Bio: Vered Shwartz is a postdoctoral researcher at the Allen Institute for AI (AI2) and the Paul G. Allen School of Computer Science & Engineering at the University of Washington. Previously, she completed her PhD in Computer Science from Bar-Ilan University, under the supervision of Prof. Ido Dagan. Her research interests include commonsense reasoning, lexical and compositional semantics.

Jessy Li

UT Austin

Time: 3/23/2021

Place: Zoom

Title: Help! Need Advice on Discourse Comprehension

Topic: Discourse Comprehension

Abstract: With large-scale pre-trained models, natural language processing as a field has made giant leaps in a wide range of tasks. But how are we doing on those that require a deeper understanding of discourse pragmatics, tasks that we humans use language to accomplish on a daily basis? We discuss a case study of advice giving in online forums, and reveal rich discourse strategies in the language of advice. Understanding advice would equip systems with a better grasp of language pragmatics, yet we show that advice identification is challenging for modern NLP models. So then --- how do people comprehend at the discourse level? We tackle this via a novel question generation paradigm, by capturing questions elicited from readers as they read through a text sentence by sentence. Because these questions are generated while the readers are processing the information, they are naturally inquisitive, with a variety of types such as causal, elaboration, and background. Finally, we briefly showcase a new task that requires high level inferences when the target audience of a document changes: providing elaborations and explanations during text simplification.

Bio: Jessy Li (https://jessyli.com) is an assistant professor in the Department of Linguistics at UT Austin where she works on computational linguistics and natural language processing. Her work focuses on discourse organization, text intelligibility, and language pragmatics in social media. She received her Ph.D. in 2017 from the University of Pennsylvania. She received an ACM SIGSOFT Distinguished Paper Award at FSE 2019, an Area Chair Favorite at COLING 2018, and a Best Paper nomination at SIGDIAL 2016.

Ellie Pavlick

Brown University

Time: 4/6/2021

Place: Zoom

Title: You can lead a horse to water...: Representing vs.
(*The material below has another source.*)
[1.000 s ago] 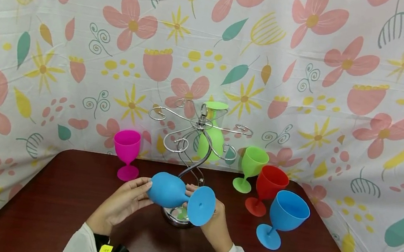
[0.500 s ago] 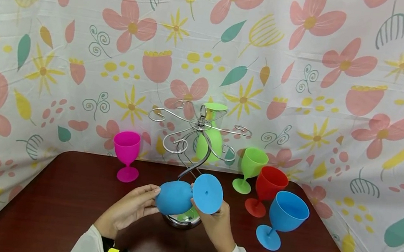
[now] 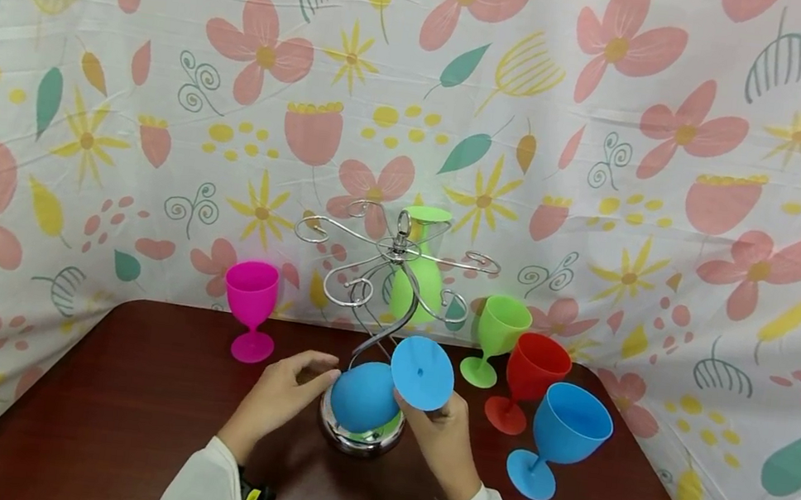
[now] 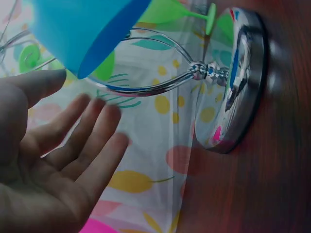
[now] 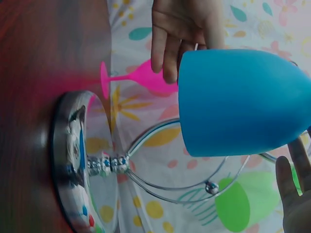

Using Features in Neural NLP

Topic: Pretrained Language Models

Abstract: A wave of recent work has sought to understand how pretrained language models work. Such analyses have resulted in two seemingly contradictory sets of results. On one hand, work based on "probing classifiers" generally suggests that SOTA language models contain rich information about linguistic structure (e.g., parts of speech, syntax, semantic roles). On the other hand, work which measures performance on linguistic "challenge sets" shows that models consistently fail to use this information when making predictions. In this talk, I will present a series of results that attempt to bridge this gap. Our recent experiments suggest that the disconnect is not due to catastrophic forgetting nor is it (entirely) explained by insufficient training data. Rather, it is best explained in terms of how "accessible" features are to the model following pretraining, where "accessibility" can be quantified using an information-theoretic interpretation of probing classifiers.

Bio: Ellie Pavlick is an Assistant Professor of Computer Science at Brown University where she leads the Language Understanding and Representation (LUNAR) Lab. She received her PhD from the one-and-only University of Pennsylvania. Her current work focuses on building more cognitively-plausible models of natural language semantics, focusing on grounded language learning and on sample efficiency and generalization of neural language models.